Task statement
Restate all of the following data exactly, keeping any images out of the copy.
**********
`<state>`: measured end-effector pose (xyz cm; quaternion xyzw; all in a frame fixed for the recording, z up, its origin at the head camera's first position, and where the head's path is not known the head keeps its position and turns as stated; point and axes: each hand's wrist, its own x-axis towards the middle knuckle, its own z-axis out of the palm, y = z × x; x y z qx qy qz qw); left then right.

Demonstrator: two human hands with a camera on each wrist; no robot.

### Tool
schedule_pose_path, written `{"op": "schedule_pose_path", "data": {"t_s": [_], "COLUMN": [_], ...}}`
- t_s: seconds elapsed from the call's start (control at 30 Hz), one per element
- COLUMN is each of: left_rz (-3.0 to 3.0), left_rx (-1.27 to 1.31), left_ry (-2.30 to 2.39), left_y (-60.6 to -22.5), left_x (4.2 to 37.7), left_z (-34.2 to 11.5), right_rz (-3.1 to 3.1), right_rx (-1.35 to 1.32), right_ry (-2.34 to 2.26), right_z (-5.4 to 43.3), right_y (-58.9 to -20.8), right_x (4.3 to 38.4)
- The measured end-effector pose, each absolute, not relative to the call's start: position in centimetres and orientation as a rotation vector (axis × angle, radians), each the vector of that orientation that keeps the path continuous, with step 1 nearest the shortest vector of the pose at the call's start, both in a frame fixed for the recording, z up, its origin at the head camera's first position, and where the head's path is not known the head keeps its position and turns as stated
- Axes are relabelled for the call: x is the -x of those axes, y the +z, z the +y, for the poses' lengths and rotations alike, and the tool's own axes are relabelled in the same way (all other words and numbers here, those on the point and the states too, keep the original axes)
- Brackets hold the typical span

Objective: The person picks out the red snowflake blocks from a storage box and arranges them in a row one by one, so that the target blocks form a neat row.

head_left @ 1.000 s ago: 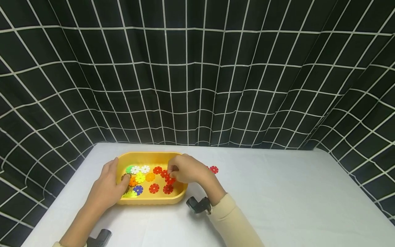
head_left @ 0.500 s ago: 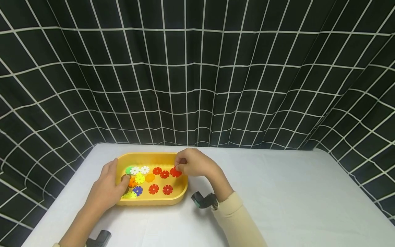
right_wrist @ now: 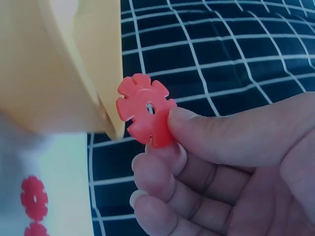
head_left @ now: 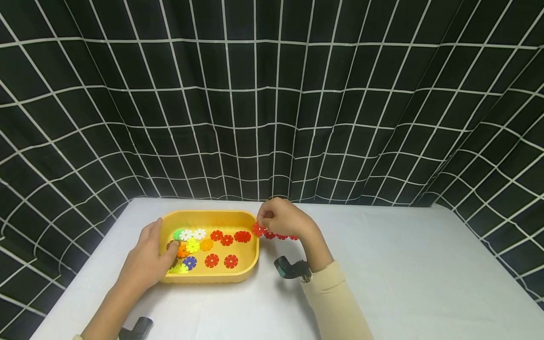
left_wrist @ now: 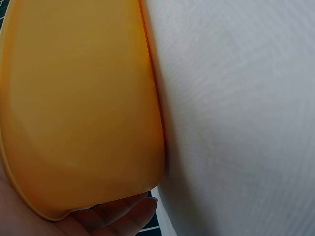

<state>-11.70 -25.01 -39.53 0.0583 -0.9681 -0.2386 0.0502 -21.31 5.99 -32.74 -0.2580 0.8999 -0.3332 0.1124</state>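
Note:
At the left end of a yellow plastic tray, my left hand grips the wall, thumb over the rim and fingers outside. The left wrist view shows the tray's outer wall filling much of the picture. My right hand pinches a red notched plastic disc between thumb and index finger, just past the tray's right rim. Below it on the white table lies a row of red discs, partly hidden by that hand. Inside the tray are red discs, white discs and a blue disc.
Yellow discs and orange discs also lie in the tray, some partly under the left thumb. White cloth covers the table. A black curtain with a white grid hangs behind and along both sides.
My right hand has moved right from inside the tray to beyond its right rim, carrying a red disc. The row of discs on the table has come into view. My left hand stays put.

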Motion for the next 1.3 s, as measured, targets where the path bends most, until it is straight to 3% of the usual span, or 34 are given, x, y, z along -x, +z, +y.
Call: {"op": "schedule_pose_path", "data": {"t_s": [1.3], "left_rz": [-2.945], "left_rx": [-0.165], "left_ry": [-0.723], "left_y": [-39.5], "left_x": [11.6], "left_z": [-25.0], "right_rz": [2.676], "right_rx": [0.307], "right_ry": [-0.98], "right_z": [15.6], "right_y": [-36.4], "right_x": [24.9]}}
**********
Response to this task
`<state>`: measured end-effector pose (xyz cm; quaternion xyzw; all in a frame fixed for the recording, z up, its origin at the head camera's first position, and where the head's path is not known the head keeps its position and turns as stated; point and axes: each hand's wrist, its own x-axis towards the middle knuckle, its own z-axis out of the palm, y = z × x; x y z qx qy qz qw); left then right.

Demonstrator: two human hands with a camera on each wrist; no robot.

### Tool
schedule_pose_path, written `{"op": "schedule_pose_path", "data": {"t_s": [_], "COLUMN": [_], ...}}`
- t_s: seconds elapsed from the call's start (control at 30 Hz), one per element
- COLUMN is each of: left_rz (-3.0 to 3.0), left_rx (-1.27 to 1.31), left_ry (-2.30 to 2.39), left_y (-60.6 to -22.5), left_x (4.2 to 37.7), left_z (-34.2 to 11.5), right_rz (-3.1 to 3.1), right_rx (-1.35 to 1.32), right_ry (-2.34 to 2.26), right_z (-5.4 to 43.3), right_y (-58.9 to -20.8), right_x (4.3 to 38.4)
- The measured end-effector pose, each absolute, not relative to the call's start: position in centimetres and orientation as a rotation vector (axis × angle, radians), each the vector of that orientation that keeps the path continuous, with step 1 nearest the shortest vector of the pose at the call's start, both in a frame fixed for the recording, z up, its origin at the head camera's first position, and where the head's path is not known the head keeps its position and turns as stated
- Axes are relabelled for the call: x is the -x of those axes, y the +z, z the +y, for the poses' lengths and rotations alike, and the tool's own axes are relabelled in the same way (all other words and numbers here, those on the point and the states too, keep the original axes)
- Brackets hold the typical span

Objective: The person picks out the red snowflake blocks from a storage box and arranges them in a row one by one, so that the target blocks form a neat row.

head_left @ 1.000 s ago: 
head_left @ 0.500 s ago: 
right_wrist @ now: 
head_left @ now: 
left_wrist @ now: 

<state>-11.70 -25.01 -39.53 0.0583 -0.9681 -0.2386 0.0502 -21.31 5.99 -32.74 -0.2580 0.8999 -0.3332 0.1124</state>
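Note:
At the left end of a yellow plastic tray, my left hand grips the wall, thumb over the rim and fingers outside. The left wrist view shows the tray's outer wall filling much of the picture. My right hand pinches a red notched plastic disc between thumb and index finger, just past the tray's right rim. Below it on the white table lies a row of red discs, partly hidden by that hand. Inside the tray are red discs, white discs and a blue disc.
Yellow discs and orange discs also lie in the tray, some partly under the left thumb. White cloth covers the table. A black curtain with a white grid hangs behind and along both sides.
My right hand has moved right from inside the tray to beyond its right rim, carrying a red disc. The row of discs on the table has come into view. My left hand stays put.
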
Motion for the next 1.3 s, as measured, targets where the path bends most, until it is straight to 3% of the usual span, or 34 are given, x, y, z along -x, +z, +y.
Call: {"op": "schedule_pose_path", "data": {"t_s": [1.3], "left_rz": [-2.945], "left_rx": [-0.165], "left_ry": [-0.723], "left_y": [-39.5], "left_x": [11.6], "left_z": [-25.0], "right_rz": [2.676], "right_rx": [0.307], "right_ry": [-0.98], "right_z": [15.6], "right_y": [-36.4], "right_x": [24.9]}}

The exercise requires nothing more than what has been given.